Splicetoday

Moving Pictures
Dec 18, 2023, 06:29AM

Snowman Deadman

Jack Frost, Mousehunt, and other movies that do nothing but traumatize their only audience: children.

Jack frost.jpg?ixlib=rails 2.1

My friend Katherine shows movies when she bartends, and last Friday’s theme was “A Very Scary Christmas.” This was the lineup: Gremlins (1984), Black Christmas (1974), Jack Frost (1997), and Silent Night Deadly Night (1984). I hadn’t thought about Jack Frost in years—the late-1990s kids movie where the dad played by Michael Keaton dies in a car in the first scene. It’s around Christmas, and he’s reincarnated as a snowman. He talks to his son and helps him deal with the loss of father. That last part might be wrong, I haven’t seen it in 25 years, if ever—I might’ve left the room when Keaton ran off the road. But I remember that fucking evil snowman from the TV spots. It was horrifying, a tragic and perverse fantasy thrust into the imagination of children across the world.

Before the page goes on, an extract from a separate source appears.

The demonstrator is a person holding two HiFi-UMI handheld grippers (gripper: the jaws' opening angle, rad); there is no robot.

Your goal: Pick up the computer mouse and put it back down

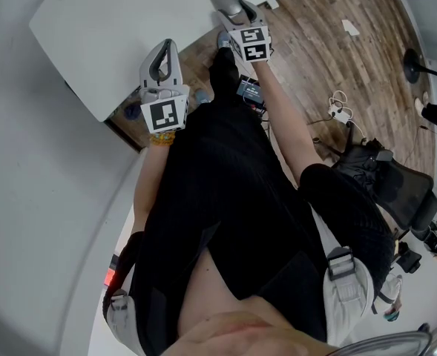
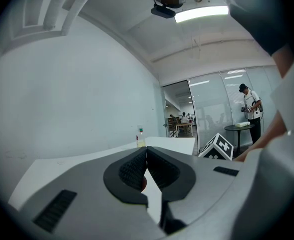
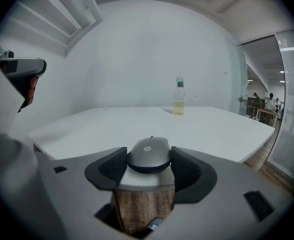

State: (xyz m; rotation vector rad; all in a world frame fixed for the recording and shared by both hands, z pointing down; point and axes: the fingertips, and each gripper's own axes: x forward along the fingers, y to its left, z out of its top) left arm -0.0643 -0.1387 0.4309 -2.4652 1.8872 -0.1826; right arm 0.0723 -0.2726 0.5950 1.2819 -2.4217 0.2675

And then when I went to look all of this up, I realized Jack Frost came out in 1998, and that Katherine was playing the direct-to-video comedy slasher by the same name from 1997.

In any case, we both remembered Keaton’s Jack Frost, a movie that should never be shown to children. Katherine and I have an off-and-on debate about violence and sex in movies and when it’s appropriate for children to watch certain things. As a mother, she’d abide by the MPAA and forbid her children from seeing PG-13 and R-rated movies until they’re of age, no matter the film. She thinks it’s insane that I saw Kill Bill: Volume 1 on opening weekend when I was 10, but I was excited for that movie, I was ready for that movie, and I could certainly handle it. God, I loved it!

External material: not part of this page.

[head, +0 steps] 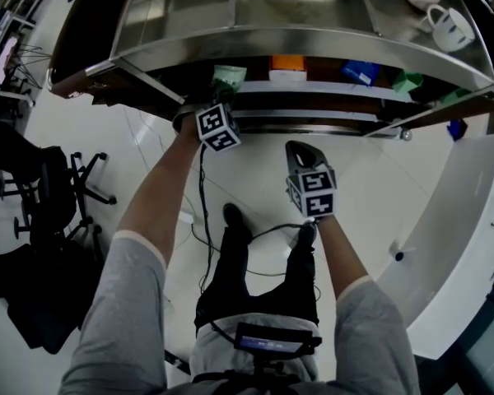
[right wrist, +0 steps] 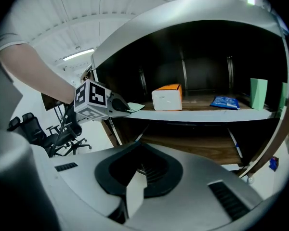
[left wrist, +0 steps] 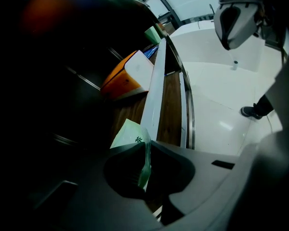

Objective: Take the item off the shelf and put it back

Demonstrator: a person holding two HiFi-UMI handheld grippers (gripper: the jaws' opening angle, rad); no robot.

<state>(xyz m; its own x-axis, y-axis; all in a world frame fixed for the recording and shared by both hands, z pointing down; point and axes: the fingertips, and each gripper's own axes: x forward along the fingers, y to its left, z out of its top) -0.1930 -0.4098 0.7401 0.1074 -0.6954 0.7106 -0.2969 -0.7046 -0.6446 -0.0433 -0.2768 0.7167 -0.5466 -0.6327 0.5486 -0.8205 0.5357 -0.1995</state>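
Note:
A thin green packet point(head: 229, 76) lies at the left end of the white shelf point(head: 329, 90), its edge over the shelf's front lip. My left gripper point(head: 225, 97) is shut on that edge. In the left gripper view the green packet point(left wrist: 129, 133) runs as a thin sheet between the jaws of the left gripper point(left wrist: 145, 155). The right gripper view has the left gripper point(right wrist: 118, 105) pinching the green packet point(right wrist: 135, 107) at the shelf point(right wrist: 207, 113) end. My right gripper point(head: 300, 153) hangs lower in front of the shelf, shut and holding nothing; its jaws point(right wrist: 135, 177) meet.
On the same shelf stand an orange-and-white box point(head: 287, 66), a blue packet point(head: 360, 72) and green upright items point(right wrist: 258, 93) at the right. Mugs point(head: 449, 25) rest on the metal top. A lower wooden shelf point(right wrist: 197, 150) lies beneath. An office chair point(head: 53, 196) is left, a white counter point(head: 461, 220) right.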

But not Jack Frost, or Mousehunt, which I saw with my mom and brother at the Clearview Cinemas Chelsea in 1997. Movie Guide, the family guide to movies and entertainment, has this to say about the film: “MOUSEHUNT is not for children. It is a dreary, dark comedy starring Nathan Lane and Lee Evans as two brothers who inherit their father's decrepit string factory. At their father's funeral, a coffin handle breaks, and their father goes catapulting into the sewer.” That’s the scene I’ll remember forever: the funeral and the disaster with the coffin. I was not prepared for this.

Mousehunt, like Jack Frost, is rated PG. These are pernicious, menacing films that terrorize their only audience; more than “torture porn” or Sam Levinson’s Euphoria, what makes movies like Jack Frost, Mousehunt, and Bambi so traumatizing is the way they combine the fantastical and the tragically real. Even children know that deer don’t talk, but they identify with Bambi. They follow Bambi and Bambi’s gigantic white eyes. Bambi is a fantasy interrupted by cold reality: a hunter, sudden death, grief with no end. I was lucky: I didn’t see Bambi until middle school, and while it was still horribly sad, I don’t think about it much.

You can deal with death in G and PG-rated films: The Lion King is perhaps the best example, and in my life, Bicentennial Man taught me about time, aging, and the limits of our lives. But that was December 1999, and while it rocked me, I don’t regret seeing Bicentennial Man at all. I was ready for that movie at seven-years-old.

Kill Bill: Volume 1 is the first R-rated movie any kid should see: aside from the opening shot, completely unrealistic violence in the same style as those drawings that all children make: detached limbs and stumps spraying blood, X’s on eyes. All of the sexual violence that The Bride goes through is met with swift revenge: killing Buck and his customer is a beautiful thing when you know they’ve been raping her in a coma for years. But I have zero reservations about the violence in Kill Bill, because it’s the kind of stuff you see in cartoons, and ultimately, The Bride triumphs just like Simba in The Lion King.

Bridge to Terabithia, My Girl, Pokémon: The First Movie… these are all more damaging to young children than something like Five Fingers of Death or Friday the 13th.